The latest twist on the Epic EVO formula, the new 2021 Epic EVO design process concentrated on increasing both efficiency and capability. Specialized aimed to create a bike for those competing against a field of two, themselves, and the trail. The Epic EVO gets a dedicated rear triangle that increases travel to 110 millimeters by reaping the Epic’s stiff-yet-light front triangle.
To conquer rough trails as fast as possible, the Epic EVO maintains ultra-efficient pedaling manners but trades the Brain for a Rx-tuned RockShox SID Luxe metric shock. A purpose-built link yields a 2.8:1 leverage ratio to lend more aggressive bump-devouring performance from only-slightly-increased rear travel. 120mm forks with custom Rx-tuned valving complete EVO’s balanced, trail-focused suspension.
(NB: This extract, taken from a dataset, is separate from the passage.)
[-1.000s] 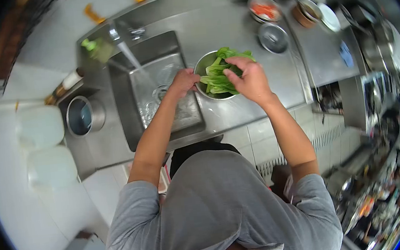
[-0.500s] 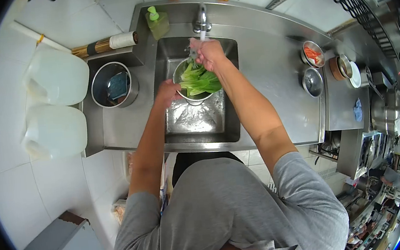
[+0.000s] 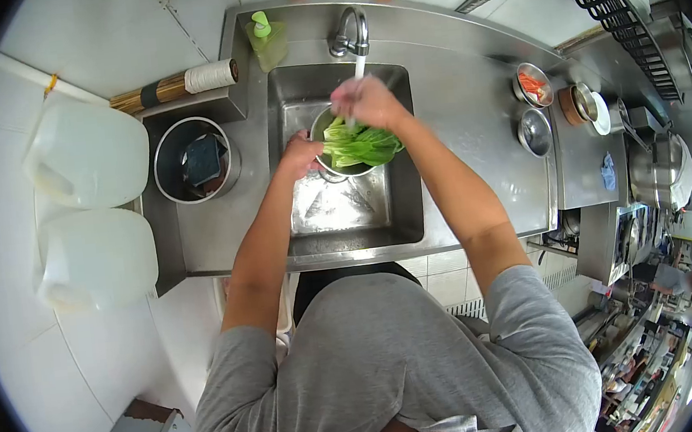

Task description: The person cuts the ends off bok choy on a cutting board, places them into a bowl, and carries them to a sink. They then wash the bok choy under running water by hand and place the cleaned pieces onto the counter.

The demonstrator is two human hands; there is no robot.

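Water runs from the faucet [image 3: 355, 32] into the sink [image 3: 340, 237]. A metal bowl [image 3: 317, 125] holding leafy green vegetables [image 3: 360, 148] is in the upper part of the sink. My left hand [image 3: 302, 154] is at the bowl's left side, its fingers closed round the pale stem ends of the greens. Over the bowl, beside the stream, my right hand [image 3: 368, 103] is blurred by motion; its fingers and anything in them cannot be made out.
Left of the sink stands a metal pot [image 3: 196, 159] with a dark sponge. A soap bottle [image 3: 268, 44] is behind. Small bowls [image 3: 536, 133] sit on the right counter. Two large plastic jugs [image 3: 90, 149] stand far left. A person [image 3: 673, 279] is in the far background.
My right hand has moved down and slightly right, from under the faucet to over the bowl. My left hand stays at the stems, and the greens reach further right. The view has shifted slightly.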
Managed via new suspension kinematics, the increased rear end travel sees the introduction of additional anti-squat characteristics, ensuring the EVO’s increased capability doesn’t come at the expense of pedaling efficiency. Upfront, 120-millimeters of Rx Tune travel is tweaked to be a little more sensitive, and have more tire clearance.
The new Epic EVO now allows for flip-chip adjustment of headtube angle and bottom bracket height, enabling riders to dial in the EVO’s ride to their preferences. While the Epic EVO ships in the Low setting, with a 66.5º head angle, flipping the chip allows riders to steepen the head angle to 67º while raising the bottom bracket height by 6 millimeters.
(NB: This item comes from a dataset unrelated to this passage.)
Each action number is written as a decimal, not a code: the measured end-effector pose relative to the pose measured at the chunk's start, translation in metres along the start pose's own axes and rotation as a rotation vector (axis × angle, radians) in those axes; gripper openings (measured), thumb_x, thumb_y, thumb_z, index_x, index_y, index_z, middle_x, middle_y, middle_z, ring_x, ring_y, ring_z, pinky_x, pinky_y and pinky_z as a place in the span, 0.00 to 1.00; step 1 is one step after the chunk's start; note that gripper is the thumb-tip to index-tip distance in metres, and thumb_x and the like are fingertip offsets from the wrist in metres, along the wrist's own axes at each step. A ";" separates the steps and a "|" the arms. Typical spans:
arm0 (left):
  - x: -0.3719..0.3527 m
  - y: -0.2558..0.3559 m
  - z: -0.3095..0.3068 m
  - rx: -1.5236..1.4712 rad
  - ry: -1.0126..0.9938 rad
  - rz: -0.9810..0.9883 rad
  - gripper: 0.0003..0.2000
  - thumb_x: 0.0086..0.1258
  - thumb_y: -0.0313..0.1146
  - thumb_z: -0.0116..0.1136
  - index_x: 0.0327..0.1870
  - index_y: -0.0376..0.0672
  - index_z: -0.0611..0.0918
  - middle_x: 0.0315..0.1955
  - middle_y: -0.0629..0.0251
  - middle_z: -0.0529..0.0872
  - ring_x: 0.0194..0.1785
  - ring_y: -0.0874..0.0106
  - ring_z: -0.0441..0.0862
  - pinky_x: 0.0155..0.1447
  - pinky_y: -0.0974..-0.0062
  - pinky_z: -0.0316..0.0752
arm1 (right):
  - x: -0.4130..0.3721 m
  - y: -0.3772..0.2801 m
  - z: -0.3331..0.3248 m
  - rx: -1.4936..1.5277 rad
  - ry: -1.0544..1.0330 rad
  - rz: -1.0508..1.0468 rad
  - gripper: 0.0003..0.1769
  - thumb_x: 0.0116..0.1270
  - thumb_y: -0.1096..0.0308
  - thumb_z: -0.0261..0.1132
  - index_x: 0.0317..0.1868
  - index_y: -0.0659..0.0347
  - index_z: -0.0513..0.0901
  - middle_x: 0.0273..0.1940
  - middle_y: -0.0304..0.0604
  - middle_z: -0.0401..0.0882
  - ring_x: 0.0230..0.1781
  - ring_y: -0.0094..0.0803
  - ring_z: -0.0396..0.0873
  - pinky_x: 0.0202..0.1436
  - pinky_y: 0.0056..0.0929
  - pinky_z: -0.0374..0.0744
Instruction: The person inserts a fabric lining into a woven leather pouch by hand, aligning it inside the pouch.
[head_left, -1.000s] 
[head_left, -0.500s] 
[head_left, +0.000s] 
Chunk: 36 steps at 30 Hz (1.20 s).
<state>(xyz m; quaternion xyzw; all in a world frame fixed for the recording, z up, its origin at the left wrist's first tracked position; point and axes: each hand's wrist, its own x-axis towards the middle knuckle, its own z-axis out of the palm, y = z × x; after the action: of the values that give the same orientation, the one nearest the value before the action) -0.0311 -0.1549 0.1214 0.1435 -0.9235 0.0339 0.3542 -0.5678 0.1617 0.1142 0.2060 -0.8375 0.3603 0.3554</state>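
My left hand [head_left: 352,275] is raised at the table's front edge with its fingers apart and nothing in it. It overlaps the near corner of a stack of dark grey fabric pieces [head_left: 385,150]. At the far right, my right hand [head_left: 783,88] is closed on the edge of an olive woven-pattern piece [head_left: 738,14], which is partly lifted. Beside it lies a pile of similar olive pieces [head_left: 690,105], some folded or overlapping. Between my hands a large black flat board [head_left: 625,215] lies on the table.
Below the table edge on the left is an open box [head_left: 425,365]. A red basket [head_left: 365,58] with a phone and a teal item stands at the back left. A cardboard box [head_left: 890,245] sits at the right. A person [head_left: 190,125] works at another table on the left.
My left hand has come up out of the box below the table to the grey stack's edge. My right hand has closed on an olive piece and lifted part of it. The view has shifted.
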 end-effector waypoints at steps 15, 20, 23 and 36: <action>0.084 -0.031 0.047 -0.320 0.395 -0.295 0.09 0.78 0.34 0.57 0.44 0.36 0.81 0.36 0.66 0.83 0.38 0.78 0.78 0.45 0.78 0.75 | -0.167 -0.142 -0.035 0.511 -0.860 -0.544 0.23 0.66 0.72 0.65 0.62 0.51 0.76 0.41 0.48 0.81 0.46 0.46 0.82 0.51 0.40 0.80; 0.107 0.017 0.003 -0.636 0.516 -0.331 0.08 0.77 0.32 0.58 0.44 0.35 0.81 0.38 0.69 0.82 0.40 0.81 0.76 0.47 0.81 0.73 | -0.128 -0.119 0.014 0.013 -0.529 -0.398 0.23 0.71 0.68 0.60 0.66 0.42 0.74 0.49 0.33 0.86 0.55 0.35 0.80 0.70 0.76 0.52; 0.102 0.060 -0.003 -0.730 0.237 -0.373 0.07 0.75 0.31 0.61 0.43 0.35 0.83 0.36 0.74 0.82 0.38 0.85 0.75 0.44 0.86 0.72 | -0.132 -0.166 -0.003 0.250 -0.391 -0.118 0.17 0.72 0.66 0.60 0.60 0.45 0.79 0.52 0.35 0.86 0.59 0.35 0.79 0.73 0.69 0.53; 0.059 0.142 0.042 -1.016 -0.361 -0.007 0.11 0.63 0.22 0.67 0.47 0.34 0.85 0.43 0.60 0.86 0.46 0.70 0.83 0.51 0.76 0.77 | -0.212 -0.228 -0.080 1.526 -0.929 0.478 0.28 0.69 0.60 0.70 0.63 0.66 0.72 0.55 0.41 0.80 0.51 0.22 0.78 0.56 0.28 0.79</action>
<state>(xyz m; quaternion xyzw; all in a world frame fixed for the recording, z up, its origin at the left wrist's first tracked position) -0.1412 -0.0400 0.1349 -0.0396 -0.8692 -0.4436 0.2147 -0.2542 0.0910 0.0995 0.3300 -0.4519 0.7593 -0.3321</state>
Component specs across all models thread the needle between lightweight performance and reliable capability. Dropper posts are standard across all models, while Roval carbon wheelsets and 4-piston brake calipers make their appearance starting with the Epic EVO Expert.
The all-new Specialized Epic EVO is available in Base, Comp, Expert, Pro, S-Works models and range from $4,125 to $11,525 in price. Plus, $25 of every bike sold is donated to the Outride Foundation.